ASSIGNED TASK: Below is a listing. Write out exactly its lines between the one holding "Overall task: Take" and the one holding "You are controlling", inclusive.

INFORMATION SUPPLIED:
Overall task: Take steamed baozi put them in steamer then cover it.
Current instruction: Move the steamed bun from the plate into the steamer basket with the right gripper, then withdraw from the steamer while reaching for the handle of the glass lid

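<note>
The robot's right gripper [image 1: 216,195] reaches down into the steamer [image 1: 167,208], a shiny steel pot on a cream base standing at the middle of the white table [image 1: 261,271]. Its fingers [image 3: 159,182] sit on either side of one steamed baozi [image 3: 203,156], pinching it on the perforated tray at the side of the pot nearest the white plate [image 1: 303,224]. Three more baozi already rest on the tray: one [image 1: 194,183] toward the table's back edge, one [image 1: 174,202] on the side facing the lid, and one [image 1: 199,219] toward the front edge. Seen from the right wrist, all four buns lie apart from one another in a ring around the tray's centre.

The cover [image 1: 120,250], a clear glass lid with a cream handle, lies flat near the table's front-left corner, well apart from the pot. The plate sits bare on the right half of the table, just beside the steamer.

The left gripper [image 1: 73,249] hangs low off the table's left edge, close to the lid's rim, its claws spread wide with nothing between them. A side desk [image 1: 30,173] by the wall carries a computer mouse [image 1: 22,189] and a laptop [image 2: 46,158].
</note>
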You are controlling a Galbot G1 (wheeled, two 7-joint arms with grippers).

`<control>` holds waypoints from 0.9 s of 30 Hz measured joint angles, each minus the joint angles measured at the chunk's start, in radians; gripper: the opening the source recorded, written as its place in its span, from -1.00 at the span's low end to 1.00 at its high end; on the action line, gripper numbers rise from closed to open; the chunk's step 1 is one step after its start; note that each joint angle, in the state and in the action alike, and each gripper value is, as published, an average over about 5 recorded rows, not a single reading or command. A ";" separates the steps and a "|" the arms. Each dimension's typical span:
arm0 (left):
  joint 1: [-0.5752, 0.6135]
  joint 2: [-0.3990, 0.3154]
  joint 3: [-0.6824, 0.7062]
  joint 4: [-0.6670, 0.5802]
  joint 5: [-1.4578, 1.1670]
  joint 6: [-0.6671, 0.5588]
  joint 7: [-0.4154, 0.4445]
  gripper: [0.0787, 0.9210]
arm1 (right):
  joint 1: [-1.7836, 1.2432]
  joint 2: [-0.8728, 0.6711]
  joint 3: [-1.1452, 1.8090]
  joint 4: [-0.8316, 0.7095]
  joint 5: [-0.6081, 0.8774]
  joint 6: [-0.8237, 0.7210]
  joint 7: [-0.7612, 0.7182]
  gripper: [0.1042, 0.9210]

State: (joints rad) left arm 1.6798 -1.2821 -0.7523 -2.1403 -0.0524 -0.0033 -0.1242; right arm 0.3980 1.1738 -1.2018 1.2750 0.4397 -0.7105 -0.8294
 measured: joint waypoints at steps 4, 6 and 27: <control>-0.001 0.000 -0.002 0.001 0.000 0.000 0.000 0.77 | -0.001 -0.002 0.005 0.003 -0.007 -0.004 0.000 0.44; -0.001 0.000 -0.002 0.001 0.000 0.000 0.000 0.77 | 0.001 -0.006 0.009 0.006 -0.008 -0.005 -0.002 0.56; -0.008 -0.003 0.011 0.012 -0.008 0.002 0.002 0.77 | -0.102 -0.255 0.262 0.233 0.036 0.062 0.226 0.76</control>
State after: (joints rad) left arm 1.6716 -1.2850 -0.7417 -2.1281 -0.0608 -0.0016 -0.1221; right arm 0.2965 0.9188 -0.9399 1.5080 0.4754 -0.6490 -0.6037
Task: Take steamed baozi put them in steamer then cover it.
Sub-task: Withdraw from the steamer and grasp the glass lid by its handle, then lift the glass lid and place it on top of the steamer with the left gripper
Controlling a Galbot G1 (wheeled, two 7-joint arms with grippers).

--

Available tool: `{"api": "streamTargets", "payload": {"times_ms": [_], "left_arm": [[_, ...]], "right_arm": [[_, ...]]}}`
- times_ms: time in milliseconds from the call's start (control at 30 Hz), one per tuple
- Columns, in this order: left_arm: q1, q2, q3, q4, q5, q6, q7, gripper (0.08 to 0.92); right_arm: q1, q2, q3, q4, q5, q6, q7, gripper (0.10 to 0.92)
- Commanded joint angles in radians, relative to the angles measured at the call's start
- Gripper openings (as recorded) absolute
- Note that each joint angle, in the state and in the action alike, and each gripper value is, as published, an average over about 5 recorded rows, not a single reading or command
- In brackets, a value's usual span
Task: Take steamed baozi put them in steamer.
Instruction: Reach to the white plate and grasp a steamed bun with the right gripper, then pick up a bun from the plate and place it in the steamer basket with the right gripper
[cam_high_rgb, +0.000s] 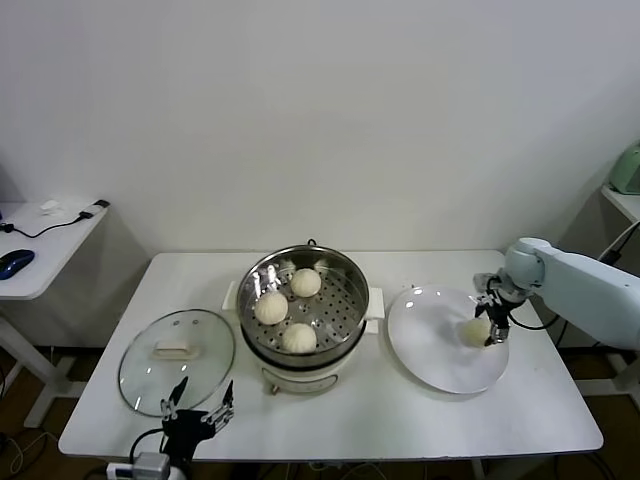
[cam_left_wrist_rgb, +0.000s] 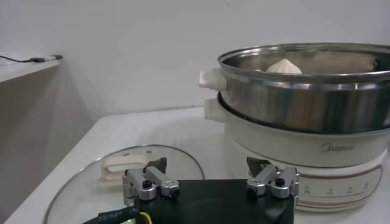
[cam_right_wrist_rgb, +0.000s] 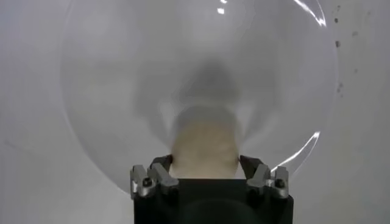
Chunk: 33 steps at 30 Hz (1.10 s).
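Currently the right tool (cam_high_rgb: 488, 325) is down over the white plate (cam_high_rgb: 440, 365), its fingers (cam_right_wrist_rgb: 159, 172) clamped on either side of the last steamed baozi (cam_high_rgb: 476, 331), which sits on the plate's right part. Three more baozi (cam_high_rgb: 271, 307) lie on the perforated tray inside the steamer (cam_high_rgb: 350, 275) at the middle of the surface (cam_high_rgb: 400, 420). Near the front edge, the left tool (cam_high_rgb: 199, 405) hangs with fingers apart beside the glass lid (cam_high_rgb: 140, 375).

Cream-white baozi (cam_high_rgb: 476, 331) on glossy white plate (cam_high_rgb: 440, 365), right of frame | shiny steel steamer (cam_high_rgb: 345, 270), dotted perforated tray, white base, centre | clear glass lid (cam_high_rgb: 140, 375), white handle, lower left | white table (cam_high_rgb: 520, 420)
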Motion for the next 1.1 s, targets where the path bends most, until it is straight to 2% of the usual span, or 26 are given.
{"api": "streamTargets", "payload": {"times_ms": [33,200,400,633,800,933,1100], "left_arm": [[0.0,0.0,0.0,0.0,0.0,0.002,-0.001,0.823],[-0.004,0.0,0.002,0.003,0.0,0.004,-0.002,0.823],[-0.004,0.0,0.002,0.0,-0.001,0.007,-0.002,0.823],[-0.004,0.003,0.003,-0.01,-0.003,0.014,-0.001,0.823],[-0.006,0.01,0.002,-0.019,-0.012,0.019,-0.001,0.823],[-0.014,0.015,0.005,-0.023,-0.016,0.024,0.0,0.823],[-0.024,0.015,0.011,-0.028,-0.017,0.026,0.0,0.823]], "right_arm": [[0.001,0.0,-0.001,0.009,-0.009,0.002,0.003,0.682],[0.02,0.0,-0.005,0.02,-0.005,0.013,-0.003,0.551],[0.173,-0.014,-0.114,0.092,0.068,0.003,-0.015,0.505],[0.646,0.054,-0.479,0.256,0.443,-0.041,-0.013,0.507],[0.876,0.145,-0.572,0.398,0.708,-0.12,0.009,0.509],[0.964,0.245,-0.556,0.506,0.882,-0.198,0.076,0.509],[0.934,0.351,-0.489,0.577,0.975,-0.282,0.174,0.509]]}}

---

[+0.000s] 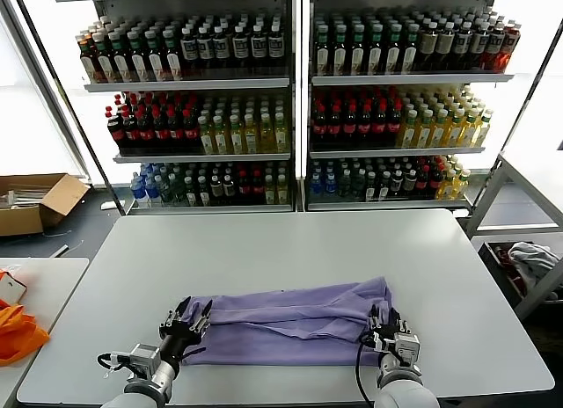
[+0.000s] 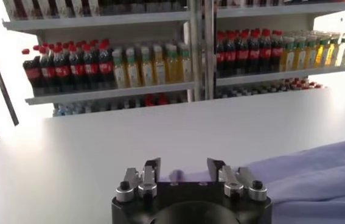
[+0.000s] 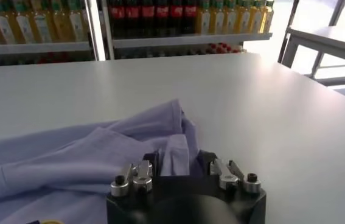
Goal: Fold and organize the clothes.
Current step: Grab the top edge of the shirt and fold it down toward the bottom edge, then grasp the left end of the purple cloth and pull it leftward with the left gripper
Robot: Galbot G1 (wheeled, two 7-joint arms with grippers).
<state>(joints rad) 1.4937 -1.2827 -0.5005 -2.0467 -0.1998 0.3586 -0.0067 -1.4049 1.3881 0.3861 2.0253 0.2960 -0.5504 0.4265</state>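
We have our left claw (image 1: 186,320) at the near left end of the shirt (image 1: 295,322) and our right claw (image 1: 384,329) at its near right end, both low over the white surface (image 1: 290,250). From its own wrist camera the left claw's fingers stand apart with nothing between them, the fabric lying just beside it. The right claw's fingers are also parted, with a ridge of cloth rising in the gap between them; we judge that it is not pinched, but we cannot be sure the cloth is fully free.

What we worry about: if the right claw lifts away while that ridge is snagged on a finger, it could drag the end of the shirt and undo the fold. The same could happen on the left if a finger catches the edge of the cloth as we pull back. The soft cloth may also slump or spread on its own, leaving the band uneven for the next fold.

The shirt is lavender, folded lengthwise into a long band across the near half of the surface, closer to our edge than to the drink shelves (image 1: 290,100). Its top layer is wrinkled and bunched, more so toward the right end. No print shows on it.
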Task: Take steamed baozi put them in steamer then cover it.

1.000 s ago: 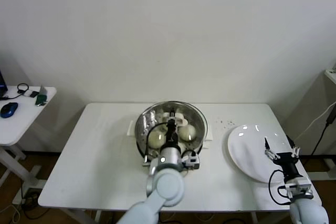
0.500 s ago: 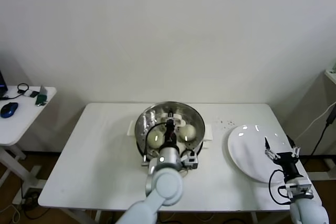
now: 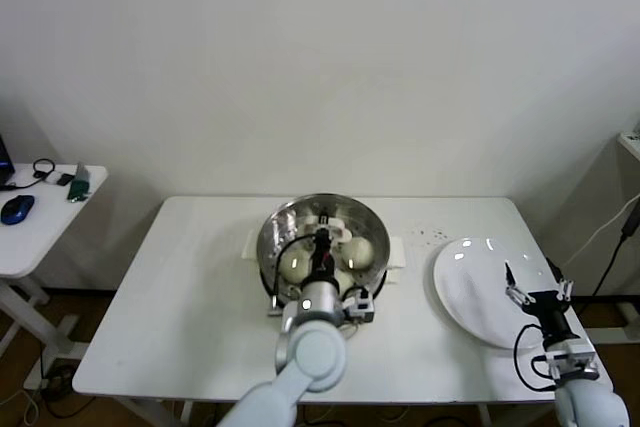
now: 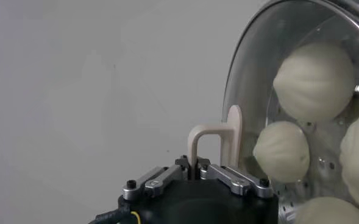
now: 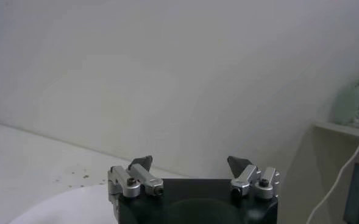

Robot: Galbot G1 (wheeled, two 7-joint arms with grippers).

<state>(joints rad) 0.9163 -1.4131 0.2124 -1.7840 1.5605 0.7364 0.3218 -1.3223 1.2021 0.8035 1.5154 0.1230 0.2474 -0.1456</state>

RESPONSE TO THE EXERCISE:
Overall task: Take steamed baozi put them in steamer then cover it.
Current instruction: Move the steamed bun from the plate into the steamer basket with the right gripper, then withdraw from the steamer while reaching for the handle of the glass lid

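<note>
The robot's right gripper [image 1: 216,195] reaches down into the steamer [image 1: 167,208], a shiny steel pot on a cream base standing at the middle of the white table [image 1: 261,271]. Its fingers [image 3: 159,182] sit on either side of one steamed baozi [image 3: 203,156], pinching it on the perforated tray at the side of the pot nearest the white plate [image 1: 303,224]. Three more baozi already rest on the tray: one [image 1: 194,183] toward the table's back edge, one [image 1: 174,202] on the side facing the lid, and one [image 1: 199,219] toward the front edge. Seen from the right wrist, all four buns lie apart from one another in a ring around the tray's centre.

The cover [image 1: 120,250], a clear glass lid with a cream handle, lies flat near the table's front-left corner, well apart from the pot. The plate sits bare on the right half of the table, just beside the steamer.

The left gripper [image 1: 73,249] hangs low off the table's left edge, close to the lid's rim, its claws spread wide with nothing between them. A side desk [image 1: 30,173] by the wall carries a computer mouse [image 1: 22,189] and a laptop [image 2: 46,158].
</note>
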You are controlling a Galbot G1 (wheeled, two 7-joint arms with grippers).

The exercise requires nothing more.